En premier lieu, étant données les lois de la vie telles qu'elles sont, un homme d'une nature idéale ne peut être produit dans une société formée d'hommes dont la nature est éloignée de l'idéal. Nous pourrions avec tout autant de raison nous attendre à voir un enfant naître chez les nègres avec le type britannique, qu'à voir naître dans un monde organiquement immoral un homme organiquement moral. A moins de nier que le caractère résulte de la constitution dont on hérite, il faut admettre que, puisque dans toute société chaque individu descend d'une souche que l'on peut suivre en remontant de quelques générations, et qui se ramifie à travers toute la société et participe de sa nature moyenne, il doit, malgré des diversités individuelles marquées, subsister de tels caractères communs, qu'il soit impossible à qui que ce soit d'atteindre une forme idéale bien loin de laquelle resteraient tous les autres.

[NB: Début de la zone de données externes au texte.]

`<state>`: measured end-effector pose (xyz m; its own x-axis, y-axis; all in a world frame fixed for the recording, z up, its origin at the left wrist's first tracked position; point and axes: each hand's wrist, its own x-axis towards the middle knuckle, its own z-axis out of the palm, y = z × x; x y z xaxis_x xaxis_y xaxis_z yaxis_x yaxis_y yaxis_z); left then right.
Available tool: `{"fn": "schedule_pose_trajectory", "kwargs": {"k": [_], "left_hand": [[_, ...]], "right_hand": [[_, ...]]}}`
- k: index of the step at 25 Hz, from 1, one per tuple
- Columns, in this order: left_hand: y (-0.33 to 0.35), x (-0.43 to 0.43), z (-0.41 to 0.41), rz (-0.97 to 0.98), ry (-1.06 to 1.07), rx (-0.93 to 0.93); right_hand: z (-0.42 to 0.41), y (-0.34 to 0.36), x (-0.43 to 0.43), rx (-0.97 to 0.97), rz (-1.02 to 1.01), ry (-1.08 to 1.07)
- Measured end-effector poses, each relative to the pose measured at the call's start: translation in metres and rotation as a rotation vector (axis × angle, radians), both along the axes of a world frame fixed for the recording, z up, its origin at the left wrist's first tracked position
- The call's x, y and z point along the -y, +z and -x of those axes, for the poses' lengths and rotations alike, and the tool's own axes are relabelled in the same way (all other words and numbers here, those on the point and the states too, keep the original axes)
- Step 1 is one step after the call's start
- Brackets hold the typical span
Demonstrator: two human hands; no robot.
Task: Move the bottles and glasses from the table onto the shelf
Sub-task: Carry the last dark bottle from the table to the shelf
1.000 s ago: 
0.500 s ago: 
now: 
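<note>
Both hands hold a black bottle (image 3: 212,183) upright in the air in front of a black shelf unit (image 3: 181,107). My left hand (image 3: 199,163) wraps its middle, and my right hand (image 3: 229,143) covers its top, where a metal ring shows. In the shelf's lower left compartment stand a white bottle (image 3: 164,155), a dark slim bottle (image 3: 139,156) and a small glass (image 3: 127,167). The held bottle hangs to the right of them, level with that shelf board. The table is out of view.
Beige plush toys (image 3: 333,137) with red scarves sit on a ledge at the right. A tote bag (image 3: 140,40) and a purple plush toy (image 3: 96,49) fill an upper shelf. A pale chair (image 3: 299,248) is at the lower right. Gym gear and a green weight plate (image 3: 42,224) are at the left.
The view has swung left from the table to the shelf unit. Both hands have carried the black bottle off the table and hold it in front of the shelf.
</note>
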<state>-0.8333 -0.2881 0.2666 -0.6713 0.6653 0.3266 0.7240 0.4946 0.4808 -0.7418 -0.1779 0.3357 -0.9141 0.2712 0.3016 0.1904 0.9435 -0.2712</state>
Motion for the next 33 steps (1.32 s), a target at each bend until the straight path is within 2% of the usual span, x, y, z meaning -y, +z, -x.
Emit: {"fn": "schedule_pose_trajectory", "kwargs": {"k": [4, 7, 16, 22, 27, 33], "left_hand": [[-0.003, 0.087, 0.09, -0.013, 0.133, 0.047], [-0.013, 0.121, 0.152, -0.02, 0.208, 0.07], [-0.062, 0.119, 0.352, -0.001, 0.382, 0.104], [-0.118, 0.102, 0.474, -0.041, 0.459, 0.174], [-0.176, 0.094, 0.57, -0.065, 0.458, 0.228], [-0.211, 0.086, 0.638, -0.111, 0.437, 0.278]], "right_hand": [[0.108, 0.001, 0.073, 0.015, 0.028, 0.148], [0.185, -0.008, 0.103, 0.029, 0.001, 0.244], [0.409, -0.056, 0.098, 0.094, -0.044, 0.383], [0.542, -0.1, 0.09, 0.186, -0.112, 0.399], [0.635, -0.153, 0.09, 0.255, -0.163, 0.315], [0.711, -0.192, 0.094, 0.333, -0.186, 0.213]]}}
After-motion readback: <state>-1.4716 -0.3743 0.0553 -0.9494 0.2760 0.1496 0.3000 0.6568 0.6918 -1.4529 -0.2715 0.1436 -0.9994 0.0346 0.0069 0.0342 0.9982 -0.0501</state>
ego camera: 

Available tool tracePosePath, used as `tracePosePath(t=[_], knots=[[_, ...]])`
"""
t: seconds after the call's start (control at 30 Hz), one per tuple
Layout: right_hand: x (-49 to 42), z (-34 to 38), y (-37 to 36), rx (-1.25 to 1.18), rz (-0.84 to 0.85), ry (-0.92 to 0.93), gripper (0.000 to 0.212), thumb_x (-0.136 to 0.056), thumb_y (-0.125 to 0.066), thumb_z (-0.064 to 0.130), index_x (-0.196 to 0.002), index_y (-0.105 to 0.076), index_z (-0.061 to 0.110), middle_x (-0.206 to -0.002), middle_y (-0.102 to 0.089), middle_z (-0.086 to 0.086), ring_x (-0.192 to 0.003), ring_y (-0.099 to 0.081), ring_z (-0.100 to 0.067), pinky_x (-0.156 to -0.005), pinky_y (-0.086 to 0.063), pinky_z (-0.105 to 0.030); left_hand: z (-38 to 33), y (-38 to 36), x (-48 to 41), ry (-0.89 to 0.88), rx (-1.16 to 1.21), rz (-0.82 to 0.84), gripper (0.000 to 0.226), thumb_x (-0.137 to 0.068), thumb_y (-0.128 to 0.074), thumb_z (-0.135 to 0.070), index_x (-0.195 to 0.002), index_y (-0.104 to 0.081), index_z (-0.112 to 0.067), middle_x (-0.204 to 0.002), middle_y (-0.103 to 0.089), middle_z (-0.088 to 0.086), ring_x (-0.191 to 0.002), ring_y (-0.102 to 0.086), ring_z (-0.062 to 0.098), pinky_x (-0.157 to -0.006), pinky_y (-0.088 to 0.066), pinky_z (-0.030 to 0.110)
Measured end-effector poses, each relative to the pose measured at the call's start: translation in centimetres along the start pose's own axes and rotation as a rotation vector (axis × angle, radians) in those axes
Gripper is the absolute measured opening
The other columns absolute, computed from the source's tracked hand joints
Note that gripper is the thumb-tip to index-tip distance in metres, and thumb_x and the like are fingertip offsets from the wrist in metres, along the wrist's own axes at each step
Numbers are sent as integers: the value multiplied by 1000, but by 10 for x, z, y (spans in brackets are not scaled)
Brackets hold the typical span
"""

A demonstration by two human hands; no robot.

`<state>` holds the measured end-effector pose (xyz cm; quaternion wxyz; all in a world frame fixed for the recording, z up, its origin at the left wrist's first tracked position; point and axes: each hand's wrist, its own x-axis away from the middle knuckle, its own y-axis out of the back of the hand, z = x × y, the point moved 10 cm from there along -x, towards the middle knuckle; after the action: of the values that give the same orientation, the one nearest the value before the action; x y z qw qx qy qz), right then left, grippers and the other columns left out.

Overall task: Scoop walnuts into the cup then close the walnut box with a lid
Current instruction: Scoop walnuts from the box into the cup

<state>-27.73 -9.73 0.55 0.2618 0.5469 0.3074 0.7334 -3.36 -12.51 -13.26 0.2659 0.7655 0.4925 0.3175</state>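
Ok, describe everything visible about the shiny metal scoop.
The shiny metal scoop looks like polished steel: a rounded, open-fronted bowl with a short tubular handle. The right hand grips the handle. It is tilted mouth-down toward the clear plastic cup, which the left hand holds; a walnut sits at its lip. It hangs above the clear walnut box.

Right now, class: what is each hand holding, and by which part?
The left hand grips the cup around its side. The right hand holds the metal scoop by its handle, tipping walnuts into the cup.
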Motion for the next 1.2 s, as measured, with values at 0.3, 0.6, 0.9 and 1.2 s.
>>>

En second lieu, une conduite idéale, comme celle à laquelle se rapporte la théorie morale, n'est pas possible à l'homme idéal au milieu d'hommes constitués autrement. Une personne absolument juste et parfaitement sympathique ne pourrait vivre et agir conformément à sa nature dans une tribu de cannibales. Chez des gens perfides et tout à fait dépourvus de scrupules, on se perdrait en montrant une entière sincérité et une complète franchise. Si tous ceux qui nous entourent ne reconnaissent que la loi du plus fort, celui dont la bonne nature se refuserait à jamais faire de la peine aux autres serait réduit à la plus triste condition. Il faut une certaine harmonie entre la conduite de chaque membre d'une société et la conduite des autres. Un mode d'action entièrement différent des modes d'action prédominants ne peut être soutenu longtemps sans amener la mort ou de celui qui l'a adopté, ou de ses enfants, ou la mort de l'un et des autres à la fois.

Il est donc évident que nous devons considérer l'homme idéal comme existant dans l'état social idéal. D'après l'hypothèse de l'évolution, ces deux termes se supposent l'un l'autre, et c'est seulement quand ils coexistent qu'il peut y avoir une conduite idéale, dont la morale absolue doit trouver la formule, et que la morale relative doit prendre comme règle pour estimer combien en est éloigné du bien, et quels sont les degrés du mal.